What you are asked to do |
Check each line of the entries below for the word "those", and copy out the ones that have it.

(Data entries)
━━━

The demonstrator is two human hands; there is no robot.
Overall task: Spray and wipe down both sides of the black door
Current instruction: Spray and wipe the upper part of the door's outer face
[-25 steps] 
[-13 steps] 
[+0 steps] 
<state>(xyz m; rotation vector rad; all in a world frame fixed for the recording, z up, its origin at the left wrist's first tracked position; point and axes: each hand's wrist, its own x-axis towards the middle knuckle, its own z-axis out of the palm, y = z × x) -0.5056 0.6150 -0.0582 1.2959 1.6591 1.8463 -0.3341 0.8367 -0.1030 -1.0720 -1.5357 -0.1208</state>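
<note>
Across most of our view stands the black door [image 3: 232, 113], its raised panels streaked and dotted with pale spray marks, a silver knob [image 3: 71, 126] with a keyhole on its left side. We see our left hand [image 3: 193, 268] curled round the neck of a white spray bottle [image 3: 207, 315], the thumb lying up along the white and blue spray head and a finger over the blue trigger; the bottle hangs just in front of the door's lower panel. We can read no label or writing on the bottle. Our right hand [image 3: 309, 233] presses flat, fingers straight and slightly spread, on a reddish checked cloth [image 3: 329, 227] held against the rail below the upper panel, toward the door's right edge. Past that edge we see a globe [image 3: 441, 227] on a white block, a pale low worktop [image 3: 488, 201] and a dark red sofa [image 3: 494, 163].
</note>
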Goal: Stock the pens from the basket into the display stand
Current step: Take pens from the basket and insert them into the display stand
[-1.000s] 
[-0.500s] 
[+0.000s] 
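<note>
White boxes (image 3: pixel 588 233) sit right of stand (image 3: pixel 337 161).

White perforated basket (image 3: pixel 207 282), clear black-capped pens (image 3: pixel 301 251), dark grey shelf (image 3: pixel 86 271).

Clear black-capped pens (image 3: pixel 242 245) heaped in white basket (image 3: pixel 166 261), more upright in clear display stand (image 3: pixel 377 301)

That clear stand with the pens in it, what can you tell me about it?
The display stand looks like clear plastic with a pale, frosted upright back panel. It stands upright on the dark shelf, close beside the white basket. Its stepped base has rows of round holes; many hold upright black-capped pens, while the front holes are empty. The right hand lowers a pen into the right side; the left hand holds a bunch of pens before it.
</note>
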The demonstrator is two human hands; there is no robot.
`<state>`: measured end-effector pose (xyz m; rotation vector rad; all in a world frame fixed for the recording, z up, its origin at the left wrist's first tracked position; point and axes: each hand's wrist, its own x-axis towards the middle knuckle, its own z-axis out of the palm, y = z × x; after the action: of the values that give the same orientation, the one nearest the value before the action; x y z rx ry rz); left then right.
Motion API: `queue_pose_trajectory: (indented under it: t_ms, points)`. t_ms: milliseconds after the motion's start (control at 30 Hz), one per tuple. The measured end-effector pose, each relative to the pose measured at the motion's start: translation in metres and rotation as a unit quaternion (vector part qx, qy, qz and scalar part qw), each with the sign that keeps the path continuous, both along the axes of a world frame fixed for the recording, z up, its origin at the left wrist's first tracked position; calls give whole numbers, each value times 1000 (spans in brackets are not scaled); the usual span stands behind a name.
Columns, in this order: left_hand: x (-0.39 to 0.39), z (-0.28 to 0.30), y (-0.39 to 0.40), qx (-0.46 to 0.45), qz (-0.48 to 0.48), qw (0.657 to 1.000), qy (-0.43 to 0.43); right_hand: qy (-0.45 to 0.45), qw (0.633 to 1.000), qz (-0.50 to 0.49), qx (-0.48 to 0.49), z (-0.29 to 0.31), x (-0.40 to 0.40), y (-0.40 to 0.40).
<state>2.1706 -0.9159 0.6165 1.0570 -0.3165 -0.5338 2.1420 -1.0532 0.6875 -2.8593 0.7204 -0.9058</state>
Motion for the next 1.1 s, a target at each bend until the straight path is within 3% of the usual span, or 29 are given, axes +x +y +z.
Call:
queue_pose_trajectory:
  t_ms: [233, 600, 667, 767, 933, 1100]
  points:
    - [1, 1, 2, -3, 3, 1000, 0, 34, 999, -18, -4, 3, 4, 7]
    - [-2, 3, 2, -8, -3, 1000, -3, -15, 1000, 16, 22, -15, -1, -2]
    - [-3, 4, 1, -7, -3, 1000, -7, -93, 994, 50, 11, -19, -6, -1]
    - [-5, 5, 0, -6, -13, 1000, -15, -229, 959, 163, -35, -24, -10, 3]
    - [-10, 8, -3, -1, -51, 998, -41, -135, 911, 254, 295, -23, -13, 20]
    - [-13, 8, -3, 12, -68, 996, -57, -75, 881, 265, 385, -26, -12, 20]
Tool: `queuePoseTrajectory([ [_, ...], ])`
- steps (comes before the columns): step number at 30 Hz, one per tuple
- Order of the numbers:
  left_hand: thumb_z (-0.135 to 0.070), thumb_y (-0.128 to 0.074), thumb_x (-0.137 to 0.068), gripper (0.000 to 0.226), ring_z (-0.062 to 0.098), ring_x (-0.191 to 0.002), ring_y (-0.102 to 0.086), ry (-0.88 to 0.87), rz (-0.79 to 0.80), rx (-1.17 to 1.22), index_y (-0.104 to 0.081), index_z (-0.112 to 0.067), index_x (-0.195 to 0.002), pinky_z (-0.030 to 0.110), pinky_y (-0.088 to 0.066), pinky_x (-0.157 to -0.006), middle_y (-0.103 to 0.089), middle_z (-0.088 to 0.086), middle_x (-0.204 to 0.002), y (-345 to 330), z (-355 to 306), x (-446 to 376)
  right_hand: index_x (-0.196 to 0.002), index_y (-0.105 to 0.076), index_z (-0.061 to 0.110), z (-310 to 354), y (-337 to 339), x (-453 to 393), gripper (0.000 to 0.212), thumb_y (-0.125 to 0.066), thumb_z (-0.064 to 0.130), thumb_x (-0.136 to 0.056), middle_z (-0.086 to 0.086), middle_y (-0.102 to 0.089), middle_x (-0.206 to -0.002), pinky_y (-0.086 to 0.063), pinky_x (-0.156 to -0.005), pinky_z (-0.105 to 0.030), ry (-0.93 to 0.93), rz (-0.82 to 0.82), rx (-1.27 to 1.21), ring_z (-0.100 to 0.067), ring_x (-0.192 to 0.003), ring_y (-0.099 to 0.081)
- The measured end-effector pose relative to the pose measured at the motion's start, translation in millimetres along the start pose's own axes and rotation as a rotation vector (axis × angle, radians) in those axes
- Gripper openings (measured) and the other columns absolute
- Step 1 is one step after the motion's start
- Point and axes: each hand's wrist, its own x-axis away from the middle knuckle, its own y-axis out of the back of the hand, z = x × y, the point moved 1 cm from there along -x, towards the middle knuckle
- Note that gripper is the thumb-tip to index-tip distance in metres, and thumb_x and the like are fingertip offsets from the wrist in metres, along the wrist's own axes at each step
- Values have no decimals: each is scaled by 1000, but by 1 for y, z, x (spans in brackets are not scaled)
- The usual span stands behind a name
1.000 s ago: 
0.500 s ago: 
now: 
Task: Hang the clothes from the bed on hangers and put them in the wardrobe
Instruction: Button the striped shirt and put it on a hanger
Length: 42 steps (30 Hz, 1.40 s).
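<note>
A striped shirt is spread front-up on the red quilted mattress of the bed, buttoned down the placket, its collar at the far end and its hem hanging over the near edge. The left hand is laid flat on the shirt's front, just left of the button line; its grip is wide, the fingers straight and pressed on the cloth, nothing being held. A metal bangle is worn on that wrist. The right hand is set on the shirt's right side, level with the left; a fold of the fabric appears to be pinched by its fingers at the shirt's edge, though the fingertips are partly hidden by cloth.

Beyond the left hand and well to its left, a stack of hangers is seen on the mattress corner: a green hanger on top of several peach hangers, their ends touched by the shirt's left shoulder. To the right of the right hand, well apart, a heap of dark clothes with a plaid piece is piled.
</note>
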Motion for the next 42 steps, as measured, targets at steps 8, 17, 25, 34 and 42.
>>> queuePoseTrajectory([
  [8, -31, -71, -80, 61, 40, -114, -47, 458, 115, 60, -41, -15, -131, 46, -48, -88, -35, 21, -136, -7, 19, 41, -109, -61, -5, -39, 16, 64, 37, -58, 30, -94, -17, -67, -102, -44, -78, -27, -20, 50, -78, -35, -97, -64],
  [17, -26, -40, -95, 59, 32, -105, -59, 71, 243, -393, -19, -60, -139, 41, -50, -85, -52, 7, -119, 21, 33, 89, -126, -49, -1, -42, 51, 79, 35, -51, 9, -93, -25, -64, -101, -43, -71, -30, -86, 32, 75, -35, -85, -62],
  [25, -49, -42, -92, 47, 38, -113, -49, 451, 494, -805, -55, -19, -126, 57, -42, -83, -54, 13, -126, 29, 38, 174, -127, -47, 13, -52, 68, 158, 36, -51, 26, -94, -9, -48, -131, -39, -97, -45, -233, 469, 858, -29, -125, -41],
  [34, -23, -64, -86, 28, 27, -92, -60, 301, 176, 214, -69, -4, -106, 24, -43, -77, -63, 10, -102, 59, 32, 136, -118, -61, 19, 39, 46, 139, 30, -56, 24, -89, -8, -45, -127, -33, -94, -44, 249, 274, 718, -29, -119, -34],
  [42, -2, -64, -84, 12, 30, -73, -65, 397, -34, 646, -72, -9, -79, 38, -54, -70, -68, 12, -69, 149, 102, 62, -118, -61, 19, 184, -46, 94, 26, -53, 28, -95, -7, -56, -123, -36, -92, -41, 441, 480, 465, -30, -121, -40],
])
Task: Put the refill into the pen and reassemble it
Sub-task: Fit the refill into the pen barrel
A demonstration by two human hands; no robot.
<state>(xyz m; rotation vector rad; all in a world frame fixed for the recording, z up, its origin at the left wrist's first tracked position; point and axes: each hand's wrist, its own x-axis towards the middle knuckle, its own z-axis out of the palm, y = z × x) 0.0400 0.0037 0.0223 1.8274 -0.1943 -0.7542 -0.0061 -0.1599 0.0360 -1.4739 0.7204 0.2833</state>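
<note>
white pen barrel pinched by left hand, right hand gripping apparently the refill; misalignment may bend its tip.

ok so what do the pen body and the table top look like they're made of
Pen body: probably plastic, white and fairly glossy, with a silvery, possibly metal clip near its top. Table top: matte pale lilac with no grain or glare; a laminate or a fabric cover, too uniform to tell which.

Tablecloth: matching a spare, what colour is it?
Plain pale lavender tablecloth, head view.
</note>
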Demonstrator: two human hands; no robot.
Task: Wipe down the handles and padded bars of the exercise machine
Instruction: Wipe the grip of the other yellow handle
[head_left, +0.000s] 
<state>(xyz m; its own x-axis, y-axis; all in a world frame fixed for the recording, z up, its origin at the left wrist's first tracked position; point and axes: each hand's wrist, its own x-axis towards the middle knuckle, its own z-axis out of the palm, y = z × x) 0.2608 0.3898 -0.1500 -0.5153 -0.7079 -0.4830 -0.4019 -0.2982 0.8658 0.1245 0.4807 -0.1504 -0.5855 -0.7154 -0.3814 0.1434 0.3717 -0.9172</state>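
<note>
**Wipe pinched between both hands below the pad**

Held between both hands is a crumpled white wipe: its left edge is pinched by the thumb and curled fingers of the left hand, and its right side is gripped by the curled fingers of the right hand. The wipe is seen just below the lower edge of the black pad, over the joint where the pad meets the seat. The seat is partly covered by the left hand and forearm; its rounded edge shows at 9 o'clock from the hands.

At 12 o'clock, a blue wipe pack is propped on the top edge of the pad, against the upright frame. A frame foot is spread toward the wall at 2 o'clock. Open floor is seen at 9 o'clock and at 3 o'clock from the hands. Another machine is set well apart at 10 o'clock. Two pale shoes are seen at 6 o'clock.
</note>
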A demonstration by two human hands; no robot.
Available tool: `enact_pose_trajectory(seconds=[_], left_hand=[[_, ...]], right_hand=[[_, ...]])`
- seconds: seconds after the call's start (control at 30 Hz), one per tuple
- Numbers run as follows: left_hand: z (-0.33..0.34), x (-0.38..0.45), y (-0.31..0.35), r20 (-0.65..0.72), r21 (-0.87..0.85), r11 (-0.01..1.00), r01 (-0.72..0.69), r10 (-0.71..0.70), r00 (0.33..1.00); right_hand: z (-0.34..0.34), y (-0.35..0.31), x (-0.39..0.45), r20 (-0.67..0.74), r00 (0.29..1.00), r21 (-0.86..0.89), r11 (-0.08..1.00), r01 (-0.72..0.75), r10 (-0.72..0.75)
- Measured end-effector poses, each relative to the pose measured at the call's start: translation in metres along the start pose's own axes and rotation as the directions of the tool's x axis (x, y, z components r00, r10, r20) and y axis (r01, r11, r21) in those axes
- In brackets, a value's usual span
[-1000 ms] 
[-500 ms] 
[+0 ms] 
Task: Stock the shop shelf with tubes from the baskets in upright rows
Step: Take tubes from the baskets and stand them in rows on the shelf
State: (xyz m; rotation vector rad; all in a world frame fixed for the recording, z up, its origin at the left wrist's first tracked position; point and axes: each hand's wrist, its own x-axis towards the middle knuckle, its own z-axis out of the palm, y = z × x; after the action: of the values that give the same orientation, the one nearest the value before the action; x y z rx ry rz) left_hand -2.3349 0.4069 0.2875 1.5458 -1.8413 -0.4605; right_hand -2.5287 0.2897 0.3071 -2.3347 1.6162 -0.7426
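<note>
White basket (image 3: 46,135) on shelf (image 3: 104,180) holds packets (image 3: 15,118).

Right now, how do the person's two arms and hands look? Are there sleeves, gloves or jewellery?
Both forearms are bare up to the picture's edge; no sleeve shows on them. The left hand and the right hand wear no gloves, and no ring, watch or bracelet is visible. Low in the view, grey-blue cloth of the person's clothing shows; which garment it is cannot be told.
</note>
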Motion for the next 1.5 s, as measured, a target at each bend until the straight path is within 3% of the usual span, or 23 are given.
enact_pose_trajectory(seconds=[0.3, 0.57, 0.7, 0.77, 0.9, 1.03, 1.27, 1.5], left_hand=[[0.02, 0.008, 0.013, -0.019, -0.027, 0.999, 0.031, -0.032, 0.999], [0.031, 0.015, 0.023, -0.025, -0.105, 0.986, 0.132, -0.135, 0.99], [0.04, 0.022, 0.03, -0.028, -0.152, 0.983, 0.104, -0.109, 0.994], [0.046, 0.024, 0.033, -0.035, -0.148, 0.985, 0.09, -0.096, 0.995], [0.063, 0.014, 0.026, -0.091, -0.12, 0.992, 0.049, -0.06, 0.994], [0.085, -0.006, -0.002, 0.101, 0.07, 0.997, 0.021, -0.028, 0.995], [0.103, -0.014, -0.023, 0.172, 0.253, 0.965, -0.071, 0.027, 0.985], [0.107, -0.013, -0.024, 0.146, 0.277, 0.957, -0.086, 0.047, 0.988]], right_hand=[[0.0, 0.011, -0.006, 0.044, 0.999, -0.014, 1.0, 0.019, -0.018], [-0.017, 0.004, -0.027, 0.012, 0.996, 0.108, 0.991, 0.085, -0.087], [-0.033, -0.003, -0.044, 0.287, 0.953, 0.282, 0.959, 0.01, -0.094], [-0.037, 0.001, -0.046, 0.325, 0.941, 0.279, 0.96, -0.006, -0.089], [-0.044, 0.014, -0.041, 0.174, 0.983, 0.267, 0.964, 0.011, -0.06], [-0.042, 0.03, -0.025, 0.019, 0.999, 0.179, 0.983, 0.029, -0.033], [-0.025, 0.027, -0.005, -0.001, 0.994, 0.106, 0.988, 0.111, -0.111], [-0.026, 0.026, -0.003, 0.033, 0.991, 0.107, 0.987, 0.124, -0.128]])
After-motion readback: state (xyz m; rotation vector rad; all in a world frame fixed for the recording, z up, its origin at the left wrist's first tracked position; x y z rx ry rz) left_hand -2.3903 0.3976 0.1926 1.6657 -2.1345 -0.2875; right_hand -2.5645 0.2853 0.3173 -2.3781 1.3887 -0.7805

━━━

Response area |
- The measured end-effector pose relative to the pose measured at the motion's start, translation in millimetres along the start pose's own axes and rotation as a rotation vector (axis × angle, radians) in those axes
- Measured end-effector poses, each relative to the pose measured at the call's start: translation in metres along the start pose's own axes and rotation as the directions of the tool's x axis (x, y, z components r00, r10, r20) and y axis (r01, r11, r21) in those axes

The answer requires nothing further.